A Vale está sendo acusada de omitir informações sobre parte dos terrenos atingidos pela lama em Brumadinho que têm potencial de mineração. Segundo a Agência Nacional de Mineração (ANM), há potencial minerário em locais devastados pela tragédia e isso não foi informado aos donos dos terrenos e nem à Defensoria Pública, que homologou acordos de indenização entre a mineradora e os moradores.
De acordo com o Movimento dos Atingidos por Barragens (MAB), essa informação dá direito aos moradores de reivindicar mais dinheiro do que está sendo oferecido pela empresa.

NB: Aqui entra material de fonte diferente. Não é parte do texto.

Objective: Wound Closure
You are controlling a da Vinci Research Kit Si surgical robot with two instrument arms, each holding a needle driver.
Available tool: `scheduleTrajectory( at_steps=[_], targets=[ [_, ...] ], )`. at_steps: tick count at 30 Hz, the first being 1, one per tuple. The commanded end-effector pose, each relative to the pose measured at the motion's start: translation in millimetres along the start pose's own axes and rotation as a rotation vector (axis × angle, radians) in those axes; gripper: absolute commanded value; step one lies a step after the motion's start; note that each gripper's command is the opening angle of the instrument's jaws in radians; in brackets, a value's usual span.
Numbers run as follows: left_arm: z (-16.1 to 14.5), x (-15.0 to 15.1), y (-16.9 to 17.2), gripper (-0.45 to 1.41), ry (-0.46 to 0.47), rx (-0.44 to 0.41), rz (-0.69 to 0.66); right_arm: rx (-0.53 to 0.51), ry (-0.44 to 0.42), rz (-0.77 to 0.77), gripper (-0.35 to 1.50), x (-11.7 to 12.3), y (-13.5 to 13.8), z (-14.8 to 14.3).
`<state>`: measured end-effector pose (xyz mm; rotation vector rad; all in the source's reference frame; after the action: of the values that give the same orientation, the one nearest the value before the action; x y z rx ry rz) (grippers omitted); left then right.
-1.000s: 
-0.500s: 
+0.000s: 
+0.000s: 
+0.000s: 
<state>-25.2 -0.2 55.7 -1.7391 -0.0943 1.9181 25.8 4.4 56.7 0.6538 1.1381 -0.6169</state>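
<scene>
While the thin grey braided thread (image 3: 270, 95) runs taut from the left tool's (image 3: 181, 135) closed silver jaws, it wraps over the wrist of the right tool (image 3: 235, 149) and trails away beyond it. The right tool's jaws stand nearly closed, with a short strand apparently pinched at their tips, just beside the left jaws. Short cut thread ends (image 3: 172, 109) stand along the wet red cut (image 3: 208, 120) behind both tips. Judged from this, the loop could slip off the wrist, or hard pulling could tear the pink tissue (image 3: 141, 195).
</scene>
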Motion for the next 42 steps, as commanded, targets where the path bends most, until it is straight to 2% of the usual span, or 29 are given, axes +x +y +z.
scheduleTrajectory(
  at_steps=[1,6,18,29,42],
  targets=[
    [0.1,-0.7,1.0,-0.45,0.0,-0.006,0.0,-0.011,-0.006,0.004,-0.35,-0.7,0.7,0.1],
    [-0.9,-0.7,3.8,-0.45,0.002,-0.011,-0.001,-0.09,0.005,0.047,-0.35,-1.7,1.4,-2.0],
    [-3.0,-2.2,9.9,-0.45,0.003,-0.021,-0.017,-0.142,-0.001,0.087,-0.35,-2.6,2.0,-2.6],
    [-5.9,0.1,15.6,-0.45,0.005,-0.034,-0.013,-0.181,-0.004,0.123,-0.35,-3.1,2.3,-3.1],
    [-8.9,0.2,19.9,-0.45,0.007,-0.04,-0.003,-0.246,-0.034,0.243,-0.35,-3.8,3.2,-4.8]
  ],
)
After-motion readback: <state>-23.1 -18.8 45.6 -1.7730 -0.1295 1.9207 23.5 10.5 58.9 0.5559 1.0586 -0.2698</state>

A polêmica está debaixo de toneladas de lama e a área coberta de rejeitos de minério da barragem que se rompeu em Brumadinho pode ser lucrativa para a Vale.
São 905 hectares que ficam perto do Córrego do Feijão. Uma área equivalente a 900 campos de futebol. O terreno que está sem vida, era fonte de renda para agricultores da região antes da tragédia. No local existiam sítios, plantações, criações de animais que serviam de sustento para muita gente.

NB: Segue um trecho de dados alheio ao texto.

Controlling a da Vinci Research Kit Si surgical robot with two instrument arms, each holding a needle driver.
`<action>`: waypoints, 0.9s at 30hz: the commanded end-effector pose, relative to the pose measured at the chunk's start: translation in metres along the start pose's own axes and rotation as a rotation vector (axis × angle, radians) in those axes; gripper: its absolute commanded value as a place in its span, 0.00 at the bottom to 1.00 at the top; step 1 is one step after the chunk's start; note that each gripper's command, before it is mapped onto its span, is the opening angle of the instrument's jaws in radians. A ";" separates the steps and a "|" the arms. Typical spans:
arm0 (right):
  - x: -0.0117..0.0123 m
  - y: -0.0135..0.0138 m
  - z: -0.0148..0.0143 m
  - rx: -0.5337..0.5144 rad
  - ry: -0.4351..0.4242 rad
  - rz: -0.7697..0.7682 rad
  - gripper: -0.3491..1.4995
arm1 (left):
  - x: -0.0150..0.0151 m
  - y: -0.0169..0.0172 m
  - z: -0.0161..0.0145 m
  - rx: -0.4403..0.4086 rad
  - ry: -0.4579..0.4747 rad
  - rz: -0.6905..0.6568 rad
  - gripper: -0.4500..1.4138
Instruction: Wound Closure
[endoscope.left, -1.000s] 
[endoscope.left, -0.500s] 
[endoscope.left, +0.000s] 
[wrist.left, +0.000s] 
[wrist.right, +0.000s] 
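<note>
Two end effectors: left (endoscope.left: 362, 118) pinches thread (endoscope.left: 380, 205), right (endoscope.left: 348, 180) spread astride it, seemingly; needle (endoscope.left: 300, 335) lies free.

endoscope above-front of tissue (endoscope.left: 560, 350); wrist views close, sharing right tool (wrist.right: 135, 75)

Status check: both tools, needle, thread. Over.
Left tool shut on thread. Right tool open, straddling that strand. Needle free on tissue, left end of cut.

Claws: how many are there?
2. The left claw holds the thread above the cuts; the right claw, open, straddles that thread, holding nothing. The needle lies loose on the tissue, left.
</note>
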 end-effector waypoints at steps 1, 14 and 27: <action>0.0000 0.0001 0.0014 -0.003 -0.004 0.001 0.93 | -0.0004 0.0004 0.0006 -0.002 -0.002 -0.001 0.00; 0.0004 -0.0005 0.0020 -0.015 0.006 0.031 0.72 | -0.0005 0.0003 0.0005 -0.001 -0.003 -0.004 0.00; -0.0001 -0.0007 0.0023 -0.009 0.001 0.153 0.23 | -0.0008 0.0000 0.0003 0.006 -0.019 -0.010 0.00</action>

O que ninguém sabia é que debaixo desse solo existe uma jazida mineral e a Vale está de olho nela há pelo menos 13 anos. O documento da ANM mostra que a mineradora começou o processo de pesquisa no terreno em 2006.
A área foi vasculhada pela empresa durante quatro anos, com autorização da agência. Segundo a Vale, foram feitos três furos de sonda na parte noroeste da área, e o relatório final, apresentado à ANM, foi positivo.

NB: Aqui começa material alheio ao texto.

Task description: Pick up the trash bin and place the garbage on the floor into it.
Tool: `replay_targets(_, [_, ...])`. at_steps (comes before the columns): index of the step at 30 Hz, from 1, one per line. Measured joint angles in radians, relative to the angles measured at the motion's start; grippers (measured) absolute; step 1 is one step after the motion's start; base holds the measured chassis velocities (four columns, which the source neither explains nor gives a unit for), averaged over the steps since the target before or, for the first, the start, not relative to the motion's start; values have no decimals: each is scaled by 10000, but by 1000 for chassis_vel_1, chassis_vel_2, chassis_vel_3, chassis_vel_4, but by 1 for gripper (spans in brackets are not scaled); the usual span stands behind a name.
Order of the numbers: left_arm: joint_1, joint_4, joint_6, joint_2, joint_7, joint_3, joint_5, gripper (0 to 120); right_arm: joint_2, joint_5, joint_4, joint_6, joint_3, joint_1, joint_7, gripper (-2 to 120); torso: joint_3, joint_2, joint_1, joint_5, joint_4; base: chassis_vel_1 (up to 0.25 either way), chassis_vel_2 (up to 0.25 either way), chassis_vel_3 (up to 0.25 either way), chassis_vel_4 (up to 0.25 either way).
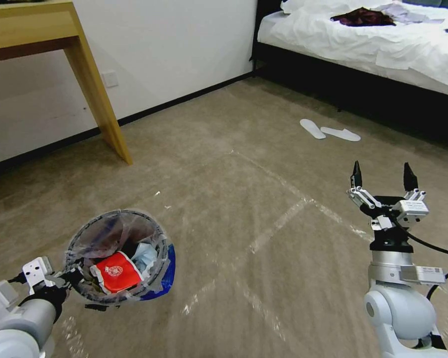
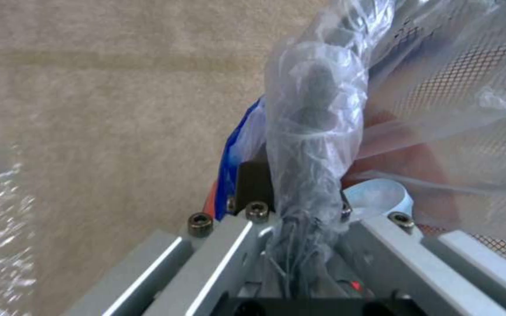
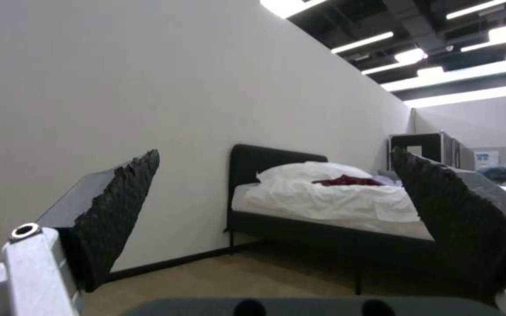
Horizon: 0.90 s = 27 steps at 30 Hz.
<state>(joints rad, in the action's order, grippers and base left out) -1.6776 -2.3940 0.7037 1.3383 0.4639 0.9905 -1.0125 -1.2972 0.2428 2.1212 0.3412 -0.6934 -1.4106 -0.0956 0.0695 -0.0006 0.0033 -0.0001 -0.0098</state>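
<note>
The trash bin (image 1: 170,272), lined with crinkled clear plastic and with a blue patch on its side, hangs low at the left over the floor (image 1: 264,164). Inside it lie a red-white crushed carton (image 1: 115,271) and a blue mask (image 1: 145,256). My left gripper (image 1: 73,277) is shut on the bin's near rim; in the left wrist view the gripper (image 2: 300,193) clamps the plastic-wrapped rim (image 2: 314,131). My right gripper (image 1: 381,176) stands raised at the right, open, with nothing between its fingers, and it (image 3: 276,197) points toward the bed. Two tiny white scraps (image 1: 157,194) lie on the carpet beyond the bin.
A pair of white slippers (image 1: 328,132) lies by the bed (image 1: 383,44) at the back right. A wooden table leg (image 1: 102,104) stands at the left by the wall. Shiny tape strips (image 1: 283,219) cross the open carpet in the middle.
</note>
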Motion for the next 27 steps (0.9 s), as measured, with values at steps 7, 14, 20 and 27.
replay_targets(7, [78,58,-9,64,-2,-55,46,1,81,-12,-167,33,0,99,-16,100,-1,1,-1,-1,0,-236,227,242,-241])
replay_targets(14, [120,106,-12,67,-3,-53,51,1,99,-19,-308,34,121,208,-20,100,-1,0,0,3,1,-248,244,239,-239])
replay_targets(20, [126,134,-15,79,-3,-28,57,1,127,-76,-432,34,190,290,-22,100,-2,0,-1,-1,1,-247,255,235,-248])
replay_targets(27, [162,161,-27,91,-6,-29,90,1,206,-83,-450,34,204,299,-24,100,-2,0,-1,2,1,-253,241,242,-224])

A Vale disse que na região foi encontrado um potencial minerário pequeno, de apenas 430 mil toneladas, mas o engenheiro de produção mineral Bruno Milanez falou que o relatório positivo significa que existe uma quantidade de minério de ferro que torna a exploração economicamente viável.
“A gente tem que entender que o direito minerário ele se mantém durante muito tempo, então a Vale, enquanto ela tiver o direito minerário sobre aquela área ninguém mais pode minerar lá. É um estoque de minério de ferro que ela tem para ser usado no momento que ela achar mais interessante”, explicou Milanez.
Somente que essa informação de que pode haver uma riqueza mineral no solo, não foi passada a um dos principais interessados nesse processo: os donos dos terrenos.
Em abril deste ano, a Defensoria Pública de Minas Gerais firmou um termo de compromisso com a Vale para indenização de danos materiais e morais dos atingidos pelo rompimento da barragem de Brumadinho, mas a defensoria garante que em momento algum foi informada pela Vale sobre o potencial minerário da região e isso pode mudar os parâmetros de negociação.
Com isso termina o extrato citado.